On Sunday morning, 19 hours after the joint SpaceX-NASA launch, American astronauts aboard the Dragon Crew docked safely at the International Space Station.

At around 10:16 a.m. (Eastern time), the Crew Dragon space module carrying veteran NASA astronauts Douglas Hurley and Robert Behnken rendezvoused with the ISS - 262 miles above the China and Mongolian border.

The SpaceX Crew Dragon spacecraft pulled up to the ISS and docked automatically, with no assistance required, with test pilots Hurley and Behnken ready to take over manual control if the need arises. Moments  later, the hatches flung open, and the two Dragon pilots drifted into the orbiting facility and greeted residents of the three space stations.

The epic voyage marks a significant feat in NASA's determination to settle the space program's dependence on Russian Soyuz spacecraft to deploy astronauts to and from the ISS, the first manned flight into orbit by a privately-owned and operated space vehicle since the beginning of space exploration.

Like the Dragon 1, the manned version is a capsule design, making it almost the same as the Apollo capsules that carried astronauts to the Moon than the winged NASA space shuttle design, which was developed to transport both crew and heavy cargo.

From launch up until moments prior to re-entering the Earth's atmosphere, the module is attached to a trunk equipped with solar panels, heat-removing radiators and fins for stability in case of an emergency abort.
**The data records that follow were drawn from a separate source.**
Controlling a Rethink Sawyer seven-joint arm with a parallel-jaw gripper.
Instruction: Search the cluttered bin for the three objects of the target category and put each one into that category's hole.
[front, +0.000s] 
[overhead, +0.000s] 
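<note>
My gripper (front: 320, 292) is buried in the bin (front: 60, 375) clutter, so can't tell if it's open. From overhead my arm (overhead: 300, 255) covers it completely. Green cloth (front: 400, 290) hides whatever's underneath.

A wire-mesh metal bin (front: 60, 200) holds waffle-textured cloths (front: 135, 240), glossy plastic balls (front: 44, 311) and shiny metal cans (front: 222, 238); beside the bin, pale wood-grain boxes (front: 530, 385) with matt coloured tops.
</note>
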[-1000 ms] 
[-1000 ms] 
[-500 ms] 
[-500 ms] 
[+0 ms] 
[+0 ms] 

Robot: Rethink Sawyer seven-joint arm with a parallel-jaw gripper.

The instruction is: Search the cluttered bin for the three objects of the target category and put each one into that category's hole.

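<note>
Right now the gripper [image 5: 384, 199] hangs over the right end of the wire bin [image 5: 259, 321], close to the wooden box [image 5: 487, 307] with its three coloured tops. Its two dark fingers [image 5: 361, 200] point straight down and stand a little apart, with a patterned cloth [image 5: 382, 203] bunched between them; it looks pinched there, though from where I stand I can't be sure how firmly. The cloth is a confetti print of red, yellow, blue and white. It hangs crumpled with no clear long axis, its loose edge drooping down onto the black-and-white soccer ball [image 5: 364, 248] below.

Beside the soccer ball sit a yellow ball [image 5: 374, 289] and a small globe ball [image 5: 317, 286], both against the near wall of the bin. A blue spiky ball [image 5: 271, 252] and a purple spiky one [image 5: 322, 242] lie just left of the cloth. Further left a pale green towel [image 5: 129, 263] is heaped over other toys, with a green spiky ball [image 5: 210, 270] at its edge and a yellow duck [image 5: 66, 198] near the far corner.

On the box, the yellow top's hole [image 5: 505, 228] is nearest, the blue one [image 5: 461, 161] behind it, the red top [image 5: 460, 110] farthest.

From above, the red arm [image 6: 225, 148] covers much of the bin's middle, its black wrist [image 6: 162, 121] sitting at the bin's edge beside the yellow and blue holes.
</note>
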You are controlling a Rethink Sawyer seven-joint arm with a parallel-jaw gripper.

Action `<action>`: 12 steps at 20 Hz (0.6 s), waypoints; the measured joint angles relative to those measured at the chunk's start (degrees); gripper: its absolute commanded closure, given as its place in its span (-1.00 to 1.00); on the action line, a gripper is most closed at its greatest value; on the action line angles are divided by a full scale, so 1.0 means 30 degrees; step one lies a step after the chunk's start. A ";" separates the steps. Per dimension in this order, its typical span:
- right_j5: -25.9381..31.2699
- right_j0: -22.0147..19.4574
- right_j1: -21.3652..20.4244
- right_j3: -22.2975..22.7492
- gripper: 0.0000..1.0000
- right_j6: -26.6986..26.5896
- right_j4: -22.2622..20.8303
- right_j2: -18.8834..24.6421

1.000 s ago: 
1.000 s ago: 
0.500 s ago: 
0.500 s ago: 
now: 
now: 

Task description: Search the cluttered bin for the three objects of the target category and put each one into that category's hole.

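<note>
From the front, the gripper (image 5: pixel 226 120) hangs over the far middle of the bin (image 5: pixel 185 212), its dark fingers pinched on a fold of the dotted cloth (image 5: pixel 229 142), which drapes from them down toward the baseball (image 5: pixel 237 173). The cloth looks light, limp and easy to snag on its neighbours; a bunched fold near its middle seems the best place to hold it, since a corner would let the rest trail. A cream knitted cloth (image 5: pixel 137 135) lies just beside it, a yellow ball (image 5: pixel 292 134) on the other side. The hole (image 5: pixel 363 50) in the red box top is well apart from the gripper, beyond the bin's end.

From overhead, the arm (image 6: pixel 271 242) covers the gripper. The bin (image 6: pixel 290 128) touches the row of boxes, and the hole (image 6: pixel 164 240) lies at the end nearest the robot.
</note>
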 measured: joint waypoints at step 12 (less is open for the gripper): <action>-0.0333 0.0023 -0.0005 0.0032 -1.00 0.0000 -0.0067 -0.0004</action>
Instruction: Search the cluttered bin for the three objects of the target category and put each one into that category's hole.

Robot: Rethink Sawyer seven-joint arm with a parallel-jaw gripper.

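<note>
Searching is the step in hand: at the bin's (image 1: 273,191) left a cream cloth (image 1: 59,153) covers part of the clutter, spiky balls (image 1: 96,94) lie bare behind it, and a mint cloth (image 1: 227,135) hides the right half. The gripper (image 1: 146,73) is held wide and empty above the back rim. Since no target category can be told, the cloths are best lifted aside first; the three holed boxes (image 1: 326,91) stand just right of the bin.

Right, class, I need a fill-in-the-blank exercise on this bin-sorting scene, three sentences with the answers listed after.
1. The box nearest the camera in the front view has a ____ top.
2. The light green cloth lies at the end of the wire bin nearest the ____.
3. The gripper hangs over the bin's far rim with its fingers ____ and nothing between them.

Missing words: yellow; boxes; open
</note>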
The capsule and trunk stand approximately 26.7 feet, with a diameter of 13 feet.

John Federspiel, Director of Starlink User Terminal Engineering at SpaceX, explains that the Crew Dragon is "a space vehicle that is all about safety and dependability," as written by Paul Rincon, Science editor, BBC News.
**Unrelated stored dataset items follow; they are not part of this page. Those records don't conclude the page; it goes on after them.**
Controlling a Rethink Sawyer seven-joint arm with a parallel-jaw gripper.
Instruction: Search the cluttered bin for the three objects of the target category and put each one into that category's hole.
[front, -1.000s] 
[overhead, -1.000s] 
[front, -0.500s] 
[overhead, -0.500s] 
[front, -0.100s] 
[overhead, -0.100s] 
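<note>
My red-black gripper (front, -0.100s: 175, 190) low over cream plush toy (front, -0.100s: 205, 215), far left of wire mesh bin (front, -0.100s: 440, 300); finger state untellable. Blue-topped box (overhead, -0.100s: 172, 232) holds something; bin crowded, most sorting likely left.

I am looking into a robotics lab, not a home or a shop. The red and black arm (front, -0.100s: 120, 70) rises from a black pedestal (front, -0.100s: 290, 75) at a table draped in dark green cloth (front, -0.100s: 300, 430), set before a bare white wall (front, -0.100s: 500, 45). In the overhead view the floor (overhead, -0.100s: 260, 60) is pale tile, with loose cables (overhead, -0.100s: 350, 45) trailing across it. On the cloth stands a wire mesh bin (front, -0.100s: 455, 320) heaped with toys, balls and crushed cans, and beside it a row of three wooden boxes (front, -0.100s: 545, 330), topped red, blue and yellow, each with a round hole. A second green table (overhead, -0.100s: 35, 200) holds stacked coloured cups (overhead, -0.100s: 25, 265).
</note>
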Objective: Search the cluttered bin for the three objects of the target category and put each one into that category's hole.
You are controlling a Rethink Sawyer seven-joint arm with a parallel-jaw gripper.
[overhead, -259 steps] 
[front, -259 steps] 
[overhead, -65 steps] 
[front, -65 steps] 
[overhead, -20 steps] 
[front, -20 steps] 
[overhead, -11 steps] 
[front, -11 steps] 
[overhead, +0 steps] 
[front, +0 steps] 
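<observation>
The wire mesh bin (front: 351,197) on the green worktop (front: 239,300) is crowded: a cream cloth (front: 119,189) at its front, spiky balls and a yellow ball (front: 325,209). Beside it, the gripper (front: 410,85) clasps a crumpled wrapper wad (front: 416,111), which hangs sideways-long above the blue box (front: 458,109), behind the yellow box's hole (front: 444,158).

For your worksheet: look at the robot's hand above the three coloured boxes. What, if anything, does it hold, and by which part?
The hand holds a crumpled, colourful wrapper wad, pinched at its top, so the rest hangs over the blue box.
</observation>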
According to SpaceX CEO Elon Musk, when the capsule returns to Earth, the Crew Dragon can't simply land on a runway like the NASA space shuttle does. "I think there is an argument that the return is more dangerous than the ascent," he said.
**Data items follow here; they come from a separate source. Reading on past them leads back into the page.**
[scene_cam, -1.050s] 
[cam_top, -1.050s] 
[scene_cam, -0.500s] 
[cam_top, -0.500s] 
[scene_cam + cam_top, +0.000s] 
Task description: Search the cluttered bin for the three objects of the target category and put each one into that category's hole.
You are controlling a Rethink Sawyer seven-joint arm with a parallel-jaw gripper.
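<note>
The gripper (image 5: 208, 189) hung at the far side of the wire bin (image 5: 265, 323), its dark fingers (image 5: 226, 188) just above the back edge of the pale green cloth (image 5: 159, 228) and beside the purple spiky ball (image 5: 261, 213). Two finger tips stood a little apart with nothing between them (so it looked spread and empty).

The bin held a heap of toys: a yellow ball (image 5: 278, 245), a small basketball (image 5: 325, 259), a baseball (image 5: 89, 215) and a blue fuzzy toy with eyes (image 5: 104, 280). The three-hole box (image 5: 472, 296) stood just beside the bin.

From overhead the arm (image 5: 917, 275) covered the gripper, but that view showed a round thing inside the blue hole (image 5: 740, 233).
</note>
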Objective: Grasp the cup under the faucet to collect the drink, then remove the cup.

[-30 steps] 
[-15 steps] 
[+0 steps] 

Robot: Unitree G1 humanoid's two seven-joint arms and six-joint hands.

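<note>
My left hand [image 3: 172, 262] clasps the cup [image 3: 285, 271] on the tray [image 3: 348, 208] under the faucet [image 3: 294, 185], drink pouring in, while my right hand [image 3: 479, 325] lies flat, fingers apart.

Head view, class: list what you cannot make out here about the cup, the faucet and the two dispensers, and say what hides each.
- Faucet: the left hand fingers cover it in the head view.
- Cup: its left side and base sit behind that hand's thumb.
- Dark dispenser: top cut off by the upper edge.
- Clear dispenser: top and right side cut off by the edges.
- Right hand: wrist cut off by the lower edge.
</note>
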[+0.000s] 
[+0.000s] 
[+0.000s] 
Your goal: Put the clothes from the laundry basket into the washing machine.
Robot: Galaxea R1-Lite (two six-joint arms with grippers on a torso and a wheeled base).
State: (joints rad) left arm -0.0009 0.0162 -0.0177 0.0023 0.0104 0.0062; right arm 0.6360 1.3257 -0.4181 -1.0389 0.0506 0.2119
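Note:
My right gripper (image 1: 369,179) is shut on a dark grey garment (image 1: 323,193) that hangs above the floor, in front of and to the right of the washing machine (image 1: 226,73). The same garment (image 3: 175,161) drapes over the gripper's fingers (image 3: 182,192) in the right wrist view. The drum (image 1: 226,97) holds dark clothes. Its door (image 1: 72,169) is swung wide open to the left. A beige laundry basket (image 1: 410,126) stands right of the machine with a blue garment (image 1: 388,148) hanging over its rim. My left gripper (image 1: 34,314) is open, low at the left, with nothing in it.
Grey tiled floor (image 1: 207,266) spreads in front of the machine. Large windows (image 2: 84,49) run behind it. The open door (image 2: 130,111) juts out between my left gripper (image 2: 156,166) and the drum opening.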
Hurtling into orbit at over 17,500 miles per hour, the Crew Dragon space vehicle was able to locate the ISS in around the same amount of time that it takes for a passenger plane to travel from New York to Australia. But the docking procedure was performed very smoothly and carefully.

Meanwhile, unlike NASA and SpaceX flight control rooms, where people was spaced well apart, there was no social distancing or face masks required in orbit since the arriving astronauts had been in isolation for many weeks while on Earth.